I can imagine high-stepping through
the knee-high purity of it all, though,
smell that clear and evocative smell,
as chaste as the expanse ahead of me.
If I were to fall, splat face-first into
the stinging reality of it all, I think
I’d roll onto my back and watch those
long trails of flakes and let them
redden my face. They’d be like kisses
from that place where memory becomes
forever.
– Joseph Hesch
© 2014, poem, photograph and portrait, Joseph Hesch, All rights reserved
JOSEPH HESCH (A Thing for Words) is a writer and poet from Albany, New York , an old friend of Bardo and a new core team member. Joe’s work is published in journals and anthologies coast-to-coast and worldwide. He posts poems and stories-in-progress on his blog, A Thing for Words.
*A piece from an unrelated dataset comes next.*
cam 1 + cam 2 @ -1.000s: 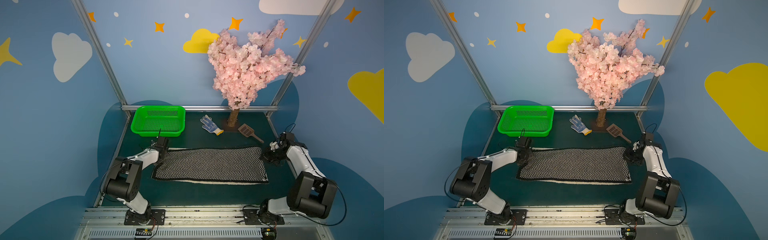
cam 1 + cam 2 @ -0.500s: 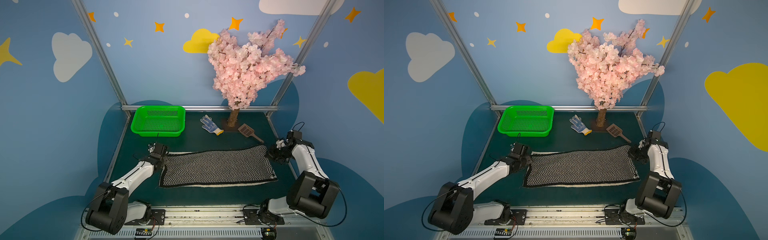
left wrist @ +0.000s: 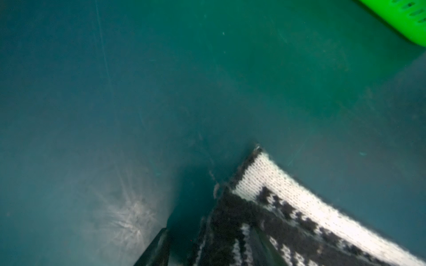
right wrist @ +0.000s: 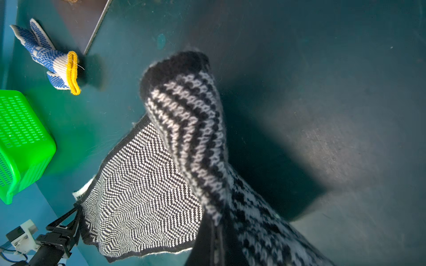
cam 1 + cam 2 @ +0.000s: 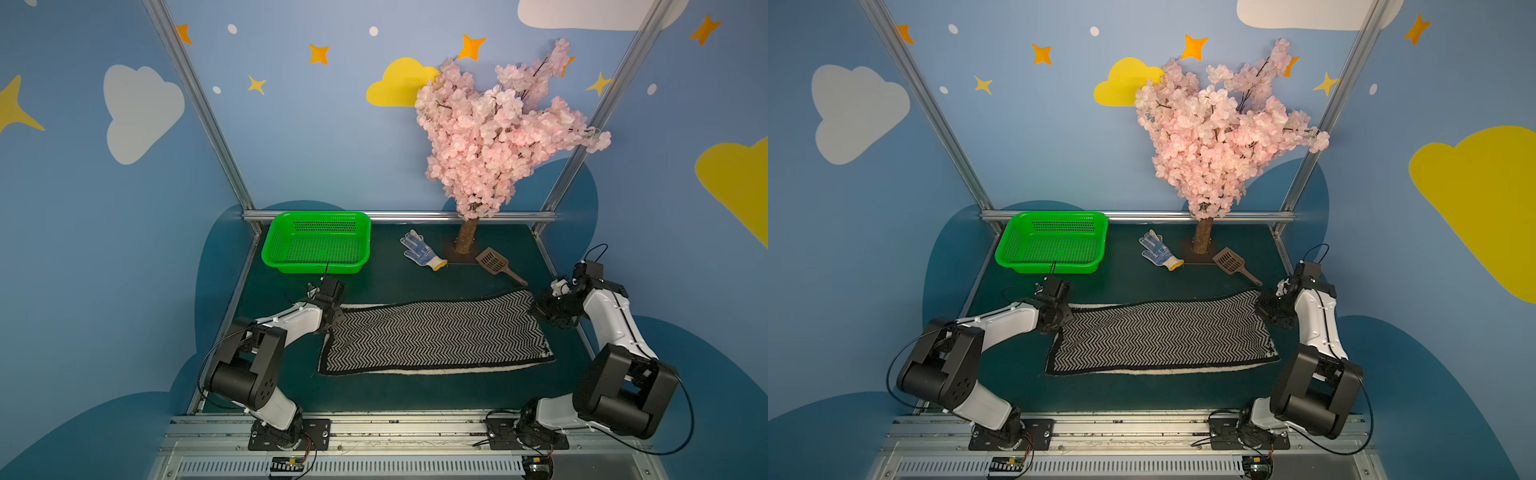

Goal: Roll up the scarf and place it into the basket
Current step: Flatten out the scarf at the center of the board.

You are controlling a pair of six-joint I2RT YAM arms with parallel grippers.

An original staff member at dVerse Poets Pub website, Joe was named one of Writers Digest Editor Robert Lee Brewer’s “2011 Best Tweeps for Writers to Follow.” He is also a member of the Grass Roots Poetry Group and featured in their 2013 poetry anthology Petrichor Rising.
Strongly evocative winter and the attraction of country life and the wrap of nature. Nicely done, Joe.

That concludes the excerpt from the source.